“Arthur G. Field, a member of the firm Wright & Field, real-estate and insurance agents, No. 15 No. First Street, San Jose, is a native of Vermont, having been born in that state in 1862. His parents removing to San Jose in 1872, he received most of his education in the city, later attending for about six years the University of the Pacific. After leaving school, Mr. Field learned the business of marble cutter, working for three years in his father’s marble yard. At the end of that time he took the road as a commercial traveler, selling marble and granite up to 1886. He then engaged in the real-estate business with Mr. Wright, with whom he is still associated.
“Mr. Field’s parents were Frederick and Mary H. (Bacon) Field. Frederick Field was also a native of Vermont, where he was born in 1820, brought up and became largely interested in the marble lands and quarries. At one time previous to the late Civil War he was considered worth 2 millions of dollars, a large fortune for that period. He owned much property, among which was Italian marble quarries in Bennington County, near Rutland, Vermont. Naturally a large operator and speculator, he lost an immense fortune in introducing this marble through the South, furnishing dealers with vessel and car-load lots and waiting until it had been cut up and sold as monuments before receiving payment for it. That would have succeeded under ordinary conditions, but the war coming on he lost almost every bill due him in that section of the country. Misfortunes never coming singly, the marble in the main quarry drifted into a thick limestone stratum, which had to be removed before satisfactory marble could again be had. Altogether he had received a succession of blows from which he could not recover.
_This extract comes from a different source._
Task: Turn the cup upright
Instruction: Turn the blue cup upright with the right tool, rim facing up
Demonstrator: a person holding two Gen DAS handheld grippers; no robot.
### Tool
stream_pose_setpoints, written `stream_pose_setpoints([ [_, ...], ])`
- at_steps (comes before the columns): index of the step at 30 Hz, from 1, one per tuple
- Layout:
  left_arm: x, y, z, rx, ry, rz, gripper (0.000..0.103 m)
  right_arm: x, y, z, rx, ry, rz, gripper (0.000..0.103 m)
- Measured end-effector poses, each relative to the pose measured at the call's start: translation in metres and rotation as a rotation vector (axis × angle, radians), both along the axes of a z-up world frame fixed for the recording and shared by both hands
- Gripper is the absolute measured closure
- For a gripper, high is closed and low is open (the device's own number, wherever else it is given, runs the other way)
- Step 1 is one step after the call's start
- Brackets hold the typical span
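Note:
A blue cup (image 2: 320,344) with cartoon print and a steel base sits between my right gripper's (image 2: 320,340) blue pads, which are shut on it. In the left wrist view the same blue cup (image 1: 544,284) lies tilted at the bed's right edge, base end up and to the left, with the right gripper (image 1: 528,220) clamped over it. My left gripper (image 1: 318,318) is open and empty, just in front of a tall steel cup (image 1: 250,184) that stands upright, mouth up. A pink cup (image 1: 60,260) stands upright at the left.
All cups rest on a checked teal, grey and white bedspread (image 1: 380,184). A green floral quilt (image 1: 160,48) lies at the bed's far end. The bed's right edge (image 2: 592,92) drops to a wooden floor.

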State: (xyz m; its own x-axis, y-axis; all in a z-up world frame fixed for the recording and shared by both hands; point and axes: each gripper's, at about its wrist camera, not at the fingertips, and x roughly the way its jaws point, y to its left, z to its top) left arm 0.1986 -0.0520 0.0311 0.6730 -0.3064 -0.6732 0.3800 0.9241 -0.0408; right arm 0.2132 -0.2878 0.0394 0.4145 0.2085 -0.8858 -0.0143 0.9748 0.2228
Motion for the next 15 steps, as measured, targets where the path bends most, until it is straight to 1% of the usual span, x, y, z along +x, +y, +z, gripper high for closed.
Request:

Selling out to a stock company...he removed to San Jose, California, where he established a marble yard, and untiring he built up his business so successfully that he had again acquired a satisfactory competency at the time of his death in November 1887. He was a member of the Board of Trade of San Jose during most of its existence, and interested in real-estate here.
“During his early experience in the marble business in Vermont, conceiving that Chicago would be a good distribution point, he at one time brought a cargo of marble by water, landing at that Place. Finding that he would need a building to store his marble permanently, preferring brick to wooden buildings, he tested the clay of the vicinity, found it admirable for the purpose of establishing a brick factory, and from the product of that kiln, built the first brick house erected in Chicago, having built the first brick kiln and made the first bricks in that now immense city. In every respect he was a man of large views and extensive operations. For 10 years he operated between Vermont and Chicago, as well as many other points in the country. While thus employed he met and married Miss Mary H. Bacon, daughter of Honorable Nathaniel Bacon, of Niles, Michigan, one of the Justices of the Supreme Court of that state...Mrs. Field is a well-known magazine writer and authoress. They have seven children. The subject of this sketch, as was his father, an adherent of the Republican party, and a member of the Presbyterian Church.”
The following excerpt is The following obituary for Charles Armstrong Field is from the Manchester Journal, Thursday, April 23, 1908. The transcription of this obituary is a part of Dorset Families; Genealogical Records and Notes by The Rev. Parsons S. Pratt (1822-1906) With Occasional Additions by His Granddaughter Miss Anna E. Gilbert (1881-1970) located in Dorset Historical Society collection. (The full text of this article is available on the main menu of the Frederick Field Chronology.)
Obituary - Charles Armstrong Field
From the Manchester Journal - Thursday, April 23, 1908.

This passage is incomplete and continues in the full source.